Вот, наконец, они вышли все – около десяти особей, точнее Юра не мог бы сказать – и стали в ряд, образовав слегка изогнутую линию. Ноги их тонули в стелившемся над полом голубовато-белесом тумане, головы едва не упирались в потолок, испещрённый беспокойными огненными бликами. Лица были спокойны, невозмутимы, чуть нахмурены, в глазах поблёскивали красноватые притушенные огоньки. Невозможно было определить, что они думали, какие чувства испытывали, что собирались сделать в ближайшие мгновения.
Но Юра, даже не умея читать чужие мысли, тем более мысли неведомых монстров, в логове которых он благодаря своей трижды злосчастной судьбе оказался, ни секунды не сомневался, какая участь его ожидает. Да и не нужно было быть ясновидцем, чтобы догадаться об этом. В паре метров от него лежал в луже крови, со стальным прутом в груди, проткнувшим её насквозь и вышедшим из спины, один из них, их сородич, похожий на них как две капли воды. И виновник его смерти – вот он, здесь. Забился в угол и, оцепенев, окостенев, полуживой и полубезумный, выпучив глаза, смотрит на них и, похоже, всё ещё не верит, на самом ли это деле или грезится ему в расстроенном, свихнувшемся воображении.
Мохнатые великаны между тем чуть повернули головы и переглянулись. Или, точнее, посмотрели на стоявшего в центре их группы, самого крупного и мощного среди них, с широкой проседью на голове и жёстким, властным блеском в глазах. Он же, не глядя ни на кого, вскинул громадную длиннопалую руку и указал на мертвеца, очевидно отдавая какое-то распоряжение. И, исполняя этот безмолвный приказ, двое отделились от остальных, приблизились к покойнику и, бережно подняв его, понесли в клубившуюся в середине помещения густую светящуюся дымку, находившуюся в непрестанном движении и постоянно менявшую свой цвет – от бледно-голубого до плотного и насыщенного синего. Несколько мгновений – и они вместе со своей ношей исчезли в ней, будто растворились. А следом за ними потянулись гуськом их собратья. Так же неспешно и величественно, как и при своём появлении. И слегка понурив головы, точно скорбя о погибшем товарище.
Через минуту в подвале, по-прежнему наполненном мерцающим, переливающимся туманом, остался лишь могучий седоголовый исполин с грозным, повелительным взглядом. Который он обратил на вжавшегося в угол помертвелого Юру, понявшего, что сейчас решится наконец его участь.

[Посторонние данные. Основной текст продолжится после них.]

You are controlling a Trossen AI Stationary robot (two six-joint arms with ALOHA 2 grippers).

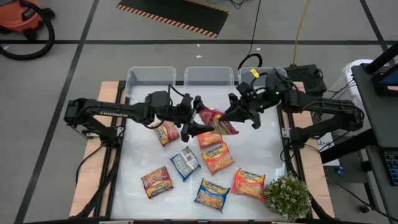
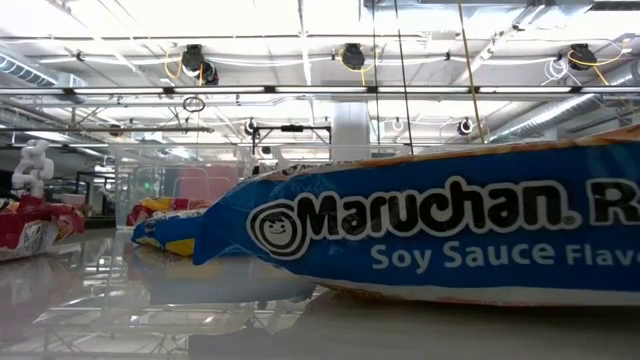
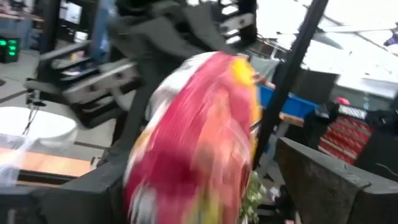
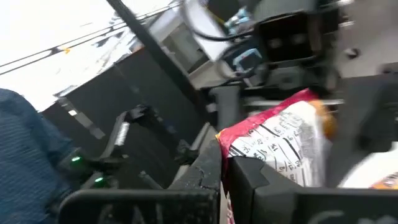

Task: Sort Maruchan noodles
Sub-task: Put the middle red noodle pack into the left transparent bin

И никакое оружие ему уже не поможет. И счастливый случай больше его не спасёт. Для него, похоже, всё кончено.
Единственное, что он мог сделать, что ещё было в его силах, это умереть более-менее пристойно, с высоко поднятой головой, глядя смерти в глаза. И, полный решимости сделать именно так, он весь подобрался, вздёрнул голову и воззрился в упор, как будто с вызовом, на седовласого главаря монстров.
И встретил вместо безжалостного, пылавшего злобой и жаждой мести взора, ожидавшегося им, спокойный, холодный, бесстрастный взгляд, может быть, немного суровый и хмурый. Они пристально, не отводя глаз, взирали друг на друга около минуты. Один – несмотря на все свои усилия казаться мужественным и стойким, с неимоверным, неописуемым страхом в расширенных, потемневших глазах, дрожа всем телом и едва держась на ногах, чувствуя, как силы – а возможно, уже и сама жизнь – стремительно покидают его. Другой – твёрдо, внимательно, зорко, с лёгким прищуром, будто пронзая взором насквозь и видя то, что скрыто от обычного, поверхностного взгляда.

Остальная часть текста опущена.